Y permanecí demasiado tiempo en silencio, en una esquina.

De repente, la vida comenzó a parecerme un fraude; tanto dolor merecía mejor recompensa.

Fue entonces cuando quedaron atadas las palabras y encadenados los silencios.

Avanzaba la noche, poco a poco se fueron yendo, uno a uno, silenciosamente, esperando lo peor. Solo tres sombras, a las que la ráfaga de un viento lejano pareciera arrastrar hacia la noche, concentradas en tu pecho desnudo, comprobando cada latido, cada lamento seco, quedaron de centinelas. Esas sombras pasaron la noche intentando calmar tu fiebre con alguna compresa de agua fría.

Pero ya no despertaste.

A partir de un momento, tu respiración fue dura, y a eso de la una y media de la madrugada la enfermera del turno nos advirtió que saliéramos. Tuvieron que maniobrar. No podíamos ni llevarte al baño.

—¡Dios!

Volvimos a la habitación y nos indignamos al ver la poca honestidad que ponen algunos asistentes sanitarios ante quién no puede defenderse, ante quien ya no puede pedir siquiera que lo cubran. Tuvimos que arreglarte de nuevo para que, si decidías abrir los ojos, no sintieras rabia.

La noche fue eterna.

Más eterna la hubiese deseado. Tan eterna que el amanecer no hubiese llegado nunca. Pero tu suerte se había dormido, te dio la espalda y la vida había decidido que tu dolor era suficiente, como si ya hubieses pagado la deuda, esa deuda que nunca acabas de saber muy bien a quién se la debes, quién la impone, pero que tienes que entregar cuando ella decide venir a cobrarla.
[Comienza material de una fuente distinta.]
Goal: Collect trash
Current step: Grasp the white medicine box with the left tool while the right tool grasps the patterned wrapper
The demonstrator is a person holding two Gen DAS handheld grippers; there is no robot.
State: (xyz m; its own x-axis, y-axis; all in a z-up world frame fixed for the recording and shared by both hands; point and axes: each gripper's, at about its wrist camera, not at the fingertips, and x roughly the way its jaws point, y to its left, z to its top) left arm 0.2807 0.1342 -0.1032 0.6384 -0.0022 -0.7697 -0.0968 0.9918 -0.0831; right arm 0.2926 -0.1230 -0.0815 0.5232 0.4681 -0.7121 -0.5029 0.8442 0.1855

Tu mujer, rendida, se asomó a tu cabecera y, al observar el lento movimiento de tu pecho, volvió a cobijar sus lágrimas sobre su almohada. Tu hermana mantenía su tic nervioso rizando su flequillo con los dedos. Tu respiración seguía siendo dura, y durante la noche en ocasiones pareció interrumpirse; la fiebre no remitía.

Y tu corazón no podía más.

Al amanecer, tu mujer se sentó junto a tu cama, apoyó su cabeza sobre el pecho y, con sus manos, cogió tu brazo, comenzó a darte besos y lloró. No sabía qué más hacer para aliviar tu viaje, nada más que aliviara la pena.

En un segundo, con el amanecer recién estrenado, llegó tu último aliento.